Rakesh Gangwal, the co-promoter of IndiGo Airlines, resigned from the carrier’s parent company InterGlobe Aviation and hence, from its Board of Directors, with immediate effect. He was serving as a non-independent, non-executive Director at the company.
In a letter written to the Board of Directors, Gangwal said that he would sell his stakes at the airline over a span of five years but may consider re-joining the board as a member at a later stage. His resignation came up hardly two weeks after Rahul Bhatia, the other promoter, took charge as IndiGo’s Managing Director.
“I have been a long-term shareholder in the company for more than 15 years, and it’s only natural to someday think about diversifying one’s holdings. Accordingly, my current intention is to slowly reduce my equity stake in the company over the next five-plus years,” Gangwal mentioned in his letter.
Rakesh Gangwal and his family entities own 36.61% of the stake in InterGlobe Aviation. Based on the current market estimation, a valuation will value his stake at the company for Rs 29,900 crore. The other promoter Rahul Bhatia owns a 38% stake in InterGlobe Aviation.

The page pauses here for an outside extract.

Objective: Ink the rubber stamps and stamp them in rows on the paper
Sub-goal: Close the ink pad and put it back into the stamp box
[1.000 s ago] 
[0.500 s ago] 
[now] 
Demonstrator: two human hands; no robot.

“However, I am concerned about the optics of reducing my holdings even though such transactions would only be undertaken when I do not have any unpublished price sensitive information,” Gangwal said in his letter. He mentioned that he sees a prospective future for IndiGo, especially with the industry consolidation.
Spat Between IndiGo Promoters: Rakesh Gangwal vs Rahul Bhatia
There were severe opinions of differences between Gangwal and Bhatia, which first came out in public in July 2019 when Gangwal sought the intervention of the Securities and Exchange Board of India (SEBI) to address the alleged corporate governance violations at the airline. He sought to remove the clauses from Articles of Association that ceased the co-founders from buying publicly-listed shares in InterGlobe Aviation and potentially trigger an open offer for the remaining stakes of the company. A few changes made in the Articles of Association by IndiGo’s shareholders in December 2021 allow both partners to exit without the other partner exercising the right of first refusal. The dispute was later settled through arbitration, the details of which are not revealed to the public.